«Poi, lo sai, non c’è un senso a questo tempo che non dà il giusto peso a quello che viviamo. Ogni ricordo è più importante condividerlo, che viverlo». Nel tormentone estivo del 2016 J-Ax e Fedez cantavano questa assurda realtà.
Una realtà che racconta di un’estenuante voglia di apparire sui social network, di mettere in piazza la propria vita, di collezionare il maggior numero di like su Facebook, di cuori su Instagram o di “ri-cinguettii” su Twitter (solo per citare i principali). Lungi da noi voler demonizzare il web, al contrario. Dopotutto siamo una testata online, abbiamo i nostri canali social e siamo lusingati dell’interazione con i nostri amici/followers.
Quello su cui vogliamo puntare l’attenzione è, però, il pericoloso utilizzo che troppo spesso viene fatto dei social network soprattutto a discapito dei più giovani o dei più deboli.
Partire dal fenomeno del bullismo è d’obbligo, soprattutto alla luce del recente episodio del padre di un ragazzino di 13 anni, vittima di un pestaggio, che ha scelto di pubblicare la foto del figlio con il volto tumefatto per attirare l’attenzione del distratto popolo del web. Giusto o sbagliato che sia, il suo gesto ha messo in evidenza una tristissima realtà: la gente non legge e per questo c’è bisogno delle immagini.
“Posto ergo sum”. Apparire prima ancora di essere, quindi, che attraverso i social network cresce a dismisura e fa leva soprattutto sulle menti giovani o più fragili. Nascono così le pericolose “catene”, quelle sfide assurde eppure così diffuse, che a partire da un soggetto che le lancia, attraverso le condivisioni sul web, diventano azioni da replicare, gesti da emulare, like da ottenere.
Citarle tutte sarebbe difficile, ma basta prendere come esempio gli ultimi fatti di cronaca e gli ultimi allarmi lanciati in tutto il mondo, compresa l’Italia, per capire come ci si trovi davanti a un fenomeno davvero molto pericoloso e complesso da arginare.
Se un tempo la bravata di un ragazzo restava chiusa all’interno di una scuola, di un paese o al massimo di una città, e l’emulazione era limitata a pochissimi coetanei, oggi attraverso la Rete il gesto sconsiderato di un adolescente russo può essere replicato da un quindicenne dell’Ohio così come da un tredicenne calabrese, che viene travolto da un treno con il quale aveva deciso di farsi un selfie (la notizia è di appena due settimane fa).

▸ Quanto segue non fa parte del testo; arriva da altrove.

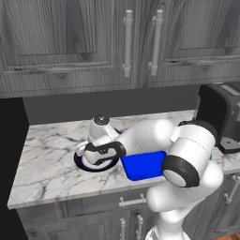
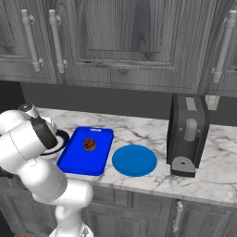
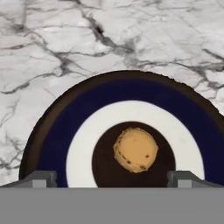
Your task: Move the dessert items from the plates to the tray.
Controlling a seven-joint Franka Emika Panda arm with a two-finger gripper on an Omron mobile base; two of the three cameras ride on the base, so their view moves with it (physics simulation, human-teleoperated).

In particolare quello del cosiddetto “daredevil selfie” (selfie temerario) è un fenomeno pericoloso che nel solo 2014 ha portato alla morte di 140 persone, quasi tutte giovanissime, che hanno sfidato la sorte per immortalarsi sulle rotaie, o sporgendosi su precipizi, o avvicinandosi ad animali pericolosi o ancora puntandosi un’arma alla testa, e che purtroppo sono stati beffati più che dal destino, in molti casi dall’ingenuità, in altri dalla stupidità, in quasi tutti dal disagio. E si tratta di numeri in costante crescita purtroppo.
Ad avere il triste primato sono l’India e la Russia, quest’ultima costretta negli ultimi mesi a fare i conti con l’ennesima moda mortale: si chiama Blue Whale (balena azzurra) e consiste in un “gioco” (che di divertente non ha proprio nulla però) che si sviluppa attraverso 50 tappe sempre più difficili. Si parte dall’incisione sul proprio corpo della sagoma di una balena azzurra per poi arrivare, dopo 48 assurde sfide, all’ultimo letale livello: scegliere l’edificio più alto e lanciarsi giù.
Una moda che nessuno seguirà? Al contrario, la sfida mortale ha già ucciso 130 adolescenti russi. Così come sono già centinaia i ragazzi statunitensi che hanno aderito all’“eraser challenge”, l’atroce sfida che consiste nello sfregare la gomma da cancellare (appunto eraser in inglese) su un punto del proprio corpo e resistere il più a lungo possibile, nonostante le profonde abrasioni.
Come risolvere il problema? Bisogna chiudere i social network? Niente affatto. Bisogna però imparare ad ascoltare i disagi degli adolescenti, saper cogliere i messaggi che inconsciamente lanciano agli adulti e controllarli, se necessario. Lasciare un tredicenne libero di navigare sulla Rete senza il minimo controllo, in nome del rispetto della privacy e della libertà individuale accampata da molti genitori, è un po’ come gettarlo in una gabbia di leoni.
E magari passargli il cellulare per un daredevil selfie.